I never had genetic testing done. Just antibodies and positive endoscopy.  My GI Dr told me I had celiac for sure. Maybe there was an error with your genetic testing.  If the gluten-free diet has helped I would stick with it.

Raquel2021 Collaborator
On 11/13/2023 at 10:52 PM, knitty kitty said:

Welcome to the Celiac Club, @ShelbyE720!  

Deficiencies in certain vitamins can cause skin changes.  I had a similar rash in the same places.  It went away when I supplemented Riboflavin B2.  Deficiencies in vitamins like B12, Vitamin C and Niacin can cause skin changes, too.

Here's an article with which to compare yours.

Cutaneous signs of nutritional disorders

https://www.ncbi.nlm.nih.gov/pmc/articles/PMC8721081/

Correcting nutritional deficiencies is part of proper follow up care for Celiacs. 

Keep us posted on your progress!

@knitty kitty can you please list the brand of B vitamins you take? I am still looking for one that wont give me insomnia.  I have tried taking them first thing in the morning. 

knitty kitty Grand Master
Raquel2021 Collaborator
knitty kitty Grand Master
3 hours ago, Raquel2021 said:

Thank you and you have no issues with insomnia? 

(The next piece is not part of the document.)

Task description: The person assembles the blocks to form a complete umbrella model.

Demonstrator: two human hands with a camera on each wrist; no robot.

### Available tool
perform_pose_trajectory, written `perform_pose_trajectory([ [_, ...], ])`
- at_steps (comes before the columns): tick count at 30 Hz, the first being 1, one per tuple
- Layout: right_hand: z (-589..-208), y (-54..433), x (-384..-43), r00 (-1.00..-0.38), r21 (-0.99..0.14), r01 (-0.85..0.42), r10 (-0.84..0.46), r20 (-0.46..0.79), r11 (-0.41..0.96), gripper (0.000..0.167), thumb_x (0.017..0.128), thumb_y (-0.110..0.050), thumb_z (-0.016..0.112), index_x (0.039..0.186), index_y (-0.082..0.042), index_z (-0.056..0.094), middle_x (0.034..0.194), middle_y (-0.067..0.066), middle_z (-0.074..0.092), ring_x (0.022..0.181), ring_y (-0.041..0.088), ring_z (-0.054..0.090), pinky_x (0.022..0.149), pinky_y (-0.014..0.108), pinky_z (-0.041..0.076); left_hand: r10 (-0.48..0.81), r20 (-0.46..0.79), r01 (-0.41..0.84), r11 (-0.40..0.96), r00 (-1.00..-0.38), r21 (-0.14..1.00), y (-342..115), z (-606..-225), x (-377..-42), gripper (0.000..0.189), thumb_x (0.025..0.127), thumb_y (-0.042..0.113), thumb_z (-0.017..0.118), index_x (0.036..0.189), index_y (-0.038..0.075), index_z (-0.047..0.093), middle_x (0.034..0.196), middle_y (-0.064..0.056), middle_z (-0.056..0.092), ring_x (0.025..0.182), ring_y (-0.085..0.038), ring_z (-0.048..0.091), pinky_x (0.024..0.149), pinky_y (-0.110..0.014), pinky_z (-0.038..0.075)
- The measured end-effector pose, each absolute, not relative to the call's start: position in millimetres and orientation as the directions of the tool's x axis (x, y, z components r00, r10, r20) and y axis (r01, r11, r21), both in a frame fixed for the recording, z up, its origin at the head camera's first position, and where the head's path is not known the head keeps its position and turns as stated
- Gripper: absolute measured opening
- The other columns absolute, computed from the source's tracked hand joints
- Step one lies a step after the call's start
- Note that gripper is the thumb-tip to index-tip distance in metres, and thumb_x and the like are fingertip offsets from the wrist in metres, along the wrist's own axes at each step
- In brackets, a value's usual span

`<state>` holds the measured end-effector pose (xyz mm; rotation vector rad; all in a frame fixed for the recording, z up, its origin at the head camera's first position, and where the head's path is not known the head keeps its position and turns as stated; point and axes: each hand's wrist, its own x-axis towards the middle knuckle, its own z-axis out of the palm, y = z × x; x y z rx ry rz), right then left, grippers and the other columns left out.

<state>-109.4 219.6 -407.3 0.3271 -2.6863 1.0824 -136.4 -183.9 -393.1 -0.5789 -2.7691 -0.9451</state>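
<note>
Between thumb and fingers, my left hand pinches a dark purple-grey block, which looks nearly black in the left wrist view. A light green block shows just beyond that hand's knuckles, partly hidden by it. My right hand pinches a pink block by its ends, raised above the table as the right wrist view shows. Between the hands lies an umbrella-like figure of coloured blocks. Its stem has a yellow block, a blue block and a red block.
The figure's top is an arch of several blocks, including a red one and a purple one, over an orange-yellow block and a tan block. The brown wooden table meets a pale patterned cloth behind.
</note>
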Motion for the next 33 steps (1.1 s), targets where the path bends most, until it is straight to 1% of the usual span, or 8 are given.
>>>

Yes, I do have trouble with insomnia sometimes.  When I do, I take the amino acid L-Tryptophan, a form of Niacin B 3, that helps make serotonin and melatonin.  I take a magnesium glycinate or magnesium threonate, and a Pyridoxine B 6 supplement (low dose).  Pyridoxine helps with dreaming, an important part of restorative sleep.  

https://pubmed.ncbi.nlm.nih.gov/29665762/

Raquel2021 Collaborator

Thanks. For me any time I take B complex I find I have a terrible sleep. It gives me too much energy.